TASK DETAILS:
Starting with the line that holds "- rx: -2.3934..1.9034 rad" and stopping after the line that holds "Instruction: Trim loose", repeat the lines below word for word, without the pictures.

DATA FOR THIS EXERCISE:
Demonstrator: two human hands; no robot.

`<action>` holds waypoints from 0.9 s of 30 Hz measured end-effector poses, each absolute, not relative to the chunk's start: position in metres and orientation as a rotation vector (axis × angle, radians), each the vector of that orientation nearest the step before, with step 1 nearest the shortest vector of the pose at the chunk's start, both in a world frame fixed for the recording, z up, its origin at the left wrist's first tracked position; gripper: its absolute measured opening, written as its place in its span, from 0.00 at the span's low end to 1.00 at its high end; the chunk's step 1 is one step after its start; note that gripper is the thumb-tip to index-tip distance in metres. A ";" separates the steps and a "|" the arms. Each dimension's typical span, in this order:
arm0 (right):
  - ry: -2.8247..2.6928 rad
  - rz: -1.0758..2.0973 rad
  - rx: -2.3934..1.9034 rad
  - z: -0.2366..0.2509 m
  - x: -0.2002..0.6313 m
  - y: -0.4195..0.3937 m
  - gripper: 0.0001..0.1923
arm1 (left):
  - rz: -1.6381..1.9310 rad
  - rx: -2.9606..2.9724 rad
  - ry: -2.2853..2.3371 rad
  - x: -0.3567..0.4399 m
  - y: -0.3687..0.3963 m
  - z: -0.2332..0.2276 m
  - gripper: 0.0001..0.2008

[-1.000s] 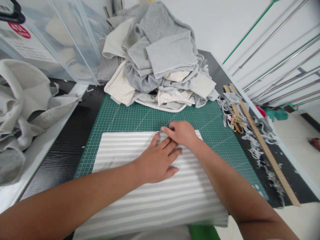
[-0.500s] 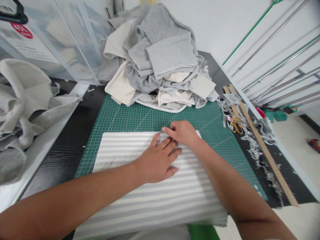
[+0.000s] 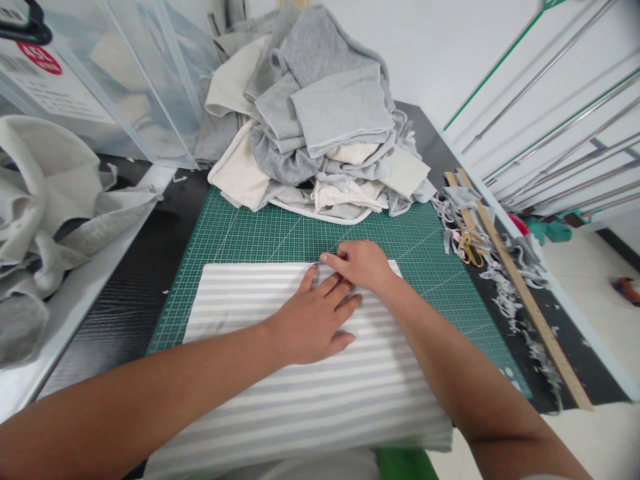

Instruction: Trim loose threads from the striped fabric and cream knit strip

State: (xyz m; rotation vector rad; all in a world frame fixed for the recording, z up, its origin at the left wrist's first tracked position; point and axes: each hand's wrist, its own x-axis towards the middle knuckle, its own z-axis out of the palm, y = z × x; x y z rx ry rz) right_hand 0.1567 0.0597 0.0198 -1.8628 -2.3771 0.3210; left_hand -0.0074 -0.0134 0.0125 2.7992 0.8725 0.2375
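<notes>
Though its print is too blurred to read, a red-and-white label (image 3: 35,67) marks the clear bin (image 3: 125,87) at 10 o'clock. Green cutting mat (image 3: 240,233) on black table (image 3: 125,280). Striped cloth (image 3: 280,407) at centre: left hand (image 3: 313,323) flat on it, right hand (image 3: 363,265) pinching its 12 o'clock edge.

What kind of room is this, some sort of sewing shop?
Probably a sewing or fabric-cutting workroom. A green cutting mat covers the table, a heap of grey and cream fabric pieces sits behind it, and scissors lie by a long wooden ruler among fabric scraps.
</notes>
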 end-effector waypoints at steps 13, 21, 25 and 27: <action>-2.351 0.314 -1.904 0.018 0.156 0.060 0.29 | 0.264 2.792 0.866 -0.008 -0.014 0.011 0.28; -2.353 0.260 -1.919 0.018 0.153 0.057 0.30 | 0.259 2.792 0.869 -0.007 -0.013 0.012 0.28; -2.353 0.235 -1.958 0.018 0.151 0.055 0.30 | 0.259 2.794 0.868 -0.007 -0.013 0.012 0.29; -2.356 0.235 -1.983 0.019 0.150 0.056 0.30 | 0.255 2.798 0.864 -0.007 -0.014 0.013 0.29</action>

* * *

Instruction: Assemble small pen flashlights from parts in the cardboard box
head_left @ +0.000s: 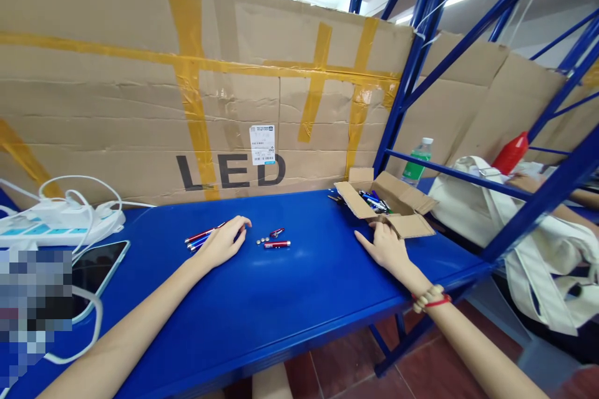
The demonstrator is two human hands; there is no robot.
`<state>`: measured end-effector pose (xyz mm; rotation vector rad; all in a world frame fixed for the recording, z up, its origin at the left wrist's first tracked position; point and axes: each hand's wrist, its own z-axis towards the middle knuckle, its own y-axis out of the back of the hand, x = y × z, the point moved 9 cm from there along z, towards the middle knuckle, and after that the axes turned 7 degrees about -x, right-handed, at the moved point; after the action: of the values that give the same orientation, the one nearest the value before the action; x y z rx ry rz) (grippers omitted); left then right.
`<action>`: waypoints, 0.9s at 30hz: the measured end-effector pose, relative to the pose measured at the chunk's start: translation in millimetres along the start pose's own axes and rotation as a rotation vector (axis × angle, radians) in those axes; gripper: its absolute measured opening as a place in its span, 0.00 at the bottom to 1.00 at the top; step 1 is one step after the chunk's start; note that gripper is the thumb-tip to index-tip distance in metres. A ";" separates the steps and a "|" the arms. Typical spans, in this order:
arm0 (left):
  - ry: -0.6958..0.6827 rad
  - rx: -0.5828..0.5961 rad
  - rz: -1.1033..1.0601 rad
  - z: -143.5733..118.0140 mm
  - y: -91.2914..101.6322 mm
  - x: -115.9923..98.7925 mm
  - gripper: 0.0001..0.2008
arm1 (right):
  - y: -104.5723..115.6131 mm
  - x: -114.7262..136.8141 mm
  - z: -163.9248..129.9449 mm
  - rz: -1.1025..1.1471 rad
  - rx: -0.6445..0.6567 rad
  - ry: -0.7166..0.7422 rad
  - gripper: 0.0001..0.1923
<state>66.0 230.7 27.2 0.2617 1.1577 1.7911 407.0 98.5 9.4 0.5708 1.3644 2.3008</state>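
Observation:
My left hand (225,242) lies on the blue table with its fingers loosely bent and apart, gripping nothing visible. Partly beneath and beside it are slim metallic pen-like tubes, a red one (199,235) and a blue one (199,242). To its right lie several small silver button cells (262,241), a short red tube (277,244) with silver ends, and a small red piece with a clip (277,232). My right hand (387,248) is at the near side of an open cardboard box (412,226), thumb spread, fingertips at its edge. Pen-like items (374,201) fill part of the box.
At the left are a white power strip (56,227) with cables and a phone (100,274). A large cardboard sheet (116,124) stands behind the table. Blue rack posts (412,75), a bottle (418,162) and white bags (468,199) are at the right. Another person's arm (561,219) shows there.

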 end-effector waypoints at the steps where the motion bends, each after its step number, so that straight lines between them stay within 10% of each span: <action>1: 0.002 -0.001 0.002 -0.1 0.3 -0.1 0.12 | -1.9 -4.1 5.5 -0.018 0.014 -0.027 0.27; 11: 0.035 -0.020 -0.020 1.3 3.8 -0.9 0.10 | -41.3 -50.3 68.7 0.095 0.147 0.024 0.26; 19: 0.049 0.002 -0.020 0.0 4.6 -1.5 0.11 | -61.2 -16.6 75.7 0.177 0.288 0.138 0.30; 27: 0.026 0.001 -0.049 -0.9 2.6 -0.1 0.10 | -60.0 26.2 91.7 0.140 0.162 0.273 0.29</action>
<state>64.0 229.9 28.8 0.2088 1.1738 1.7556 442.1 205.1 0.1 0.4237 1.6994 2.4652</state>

EXERCISE RESPONSE:
  - rx: -2.3934..1.9034 rad
  - z: -0.2366..0.2509 m
  - x: -0.2002..0.6313 m
  - y: -0.4195..0.3937 m
  - gripper: 0.0001..0.1923
arm1 (left):
  - rz: -1.6381..1.9310 rad
  - rx: -2.9606..2.9724 rad
  - ry: -2.2853..2.3371 rad
  - x: -0.3567..0.4399 m
  - y: -0.3687..0.3963 m
  - z: -0.2332..0.2276 m
  - gripper: 0.0001..0.2008

[-1.000s] 
[-0.500s] 
[+0.000s] 

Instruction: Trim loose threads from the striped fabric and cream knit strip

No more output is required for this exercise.